The activity of the Paris Committee, initiated by Pankiewicz’s travels, turned out to be very impactful on Polish painting both before 1939 and after World War II, implementing lasting sensory sensitivity in both artists and viewers. As the result of the intense impact of this trend in our parts, viewers have opted for a more sensual perception of art. As a consequence, capism (and more broadly colorism) seems to be the most durable aesthetic in Polish painting of the 20th century, and at the same time, the most durable school of sensual sensitivity, and finds its continuation.

By displaying this continuation, the exhibition asks about the role of color in Polish culture, as well as about the possibility of broadening the language of painting in confrontation with the abstract, the avant-garde and with present visual experiments. Among the continuators who, often in a contrary way, refer to colorism and, indirectly, to Pankiewicz, there are: Roman Artymowski, Tomasz Ciecierski, Jan Chwałczyk, Tadeusz Dominik, Mirosław Filonik, Jarosław Fliciński Stefan Gierowski, Józef Hałas, Karolina Hałatek, Jacek Sempoliński, Sebastian Skoczylas, Kajetan Sosnowski, Tomasz Zawadzki, Leon Tarasewicz, Zbigniew Tymoszewski. Thus the exhibition comprises three essential ways in which colorism is perceived – the first associated with the abstract and the autonomy of painting, next with the concept of avant-garde and critical analysis of the painting and, finally with paining that is post-modern, broadened and intermedia.
What is common for all the above are references to the core of the European culture and universal artistic values in the spirit of Pankiewicz. At the same time, we are introducing a profound color trend into post-war Polish culture, a trend that locally impacted the dialogue and the rejection of this tradition in reference to perception of ateliers in the following decades of the second half of the 20th century and the beginning of the 21st century.

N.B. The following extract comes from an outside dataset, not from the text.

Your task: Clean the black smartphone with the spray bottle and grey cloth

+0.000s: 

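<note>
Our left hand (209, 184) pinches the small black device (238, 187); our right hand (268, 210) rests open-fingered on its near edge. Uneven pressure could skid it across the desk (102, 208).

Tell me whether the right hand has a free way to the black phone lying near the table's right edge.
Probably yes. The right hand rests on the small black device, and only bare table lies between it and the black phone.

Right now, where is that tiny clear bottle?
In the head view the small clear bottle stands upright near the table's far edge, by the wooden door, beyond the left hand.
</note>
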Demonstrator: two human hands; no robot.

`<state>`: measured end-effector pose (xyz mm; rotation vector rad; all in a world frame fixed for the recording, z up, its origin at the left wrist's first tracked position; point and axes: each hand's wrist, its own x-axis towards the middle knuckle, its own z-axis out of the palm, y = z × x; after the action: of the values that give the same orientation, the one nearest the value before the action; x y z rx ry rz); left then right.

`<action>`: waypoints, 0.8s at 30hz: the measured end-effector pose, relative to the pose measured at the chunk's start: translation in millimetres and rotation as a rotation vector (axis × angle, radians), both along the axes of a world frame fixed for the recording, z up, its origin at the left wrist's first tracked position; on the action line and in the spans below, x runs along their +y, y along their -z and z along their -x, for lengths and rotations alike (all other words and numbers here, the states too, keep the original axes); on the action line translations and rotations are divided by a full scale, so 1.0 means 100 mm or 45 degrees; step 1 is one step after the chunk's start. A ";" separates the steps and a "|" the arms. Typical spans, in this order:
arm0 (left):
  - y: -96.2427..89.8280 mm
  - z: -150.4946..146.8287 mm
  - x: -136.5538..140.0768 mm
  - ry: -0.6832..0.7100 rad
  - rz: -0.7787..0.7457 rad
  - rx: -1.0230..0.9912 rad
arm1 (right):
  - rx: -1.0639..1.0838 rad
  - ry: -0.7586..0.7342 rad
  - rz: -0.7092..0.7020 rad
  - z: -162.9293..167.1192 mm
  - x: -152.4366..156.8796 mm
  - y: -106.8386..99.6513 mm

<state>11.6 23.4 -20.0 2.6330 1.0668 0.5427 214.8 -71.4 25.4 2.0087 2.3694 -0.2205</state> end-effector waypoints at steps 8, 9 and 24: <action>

Vivid creations filled with light and color define the work of Karolina Hałatek and Sebastian Skoczylas, representatives of the new generation of artists. They use different formulae – video recording and paiting respectively – to emphasize the abstract form of the image, to unveil the bokeh effect, the pulsing edges of intensely colorful planes arranged into horizontal stripes. Such treatments as making colors blend ones into others or juxtaposing monochromatic fields serve to intensify the colors, and, at the same time, to take break the static geometry of the image. The pulsing form heightens the uncertainty of the view as we recognise the juxtaposed planes and their interactions in their various intensity, determining visual proximity and distance. As these two artists use variable proportons of colorful fields, giving up on objectivity, their work challenges the eye that strives to determine the rules of perceiving the elementary forms, fundamental for the representation – they show the metaphysical dimension of color and light. They address the issue of lack of substantiality, of the intangibility of pure color establishing sparkling spatial relations. Thanks to them experiencing reality becomes a play of colors freed from a permanent framework.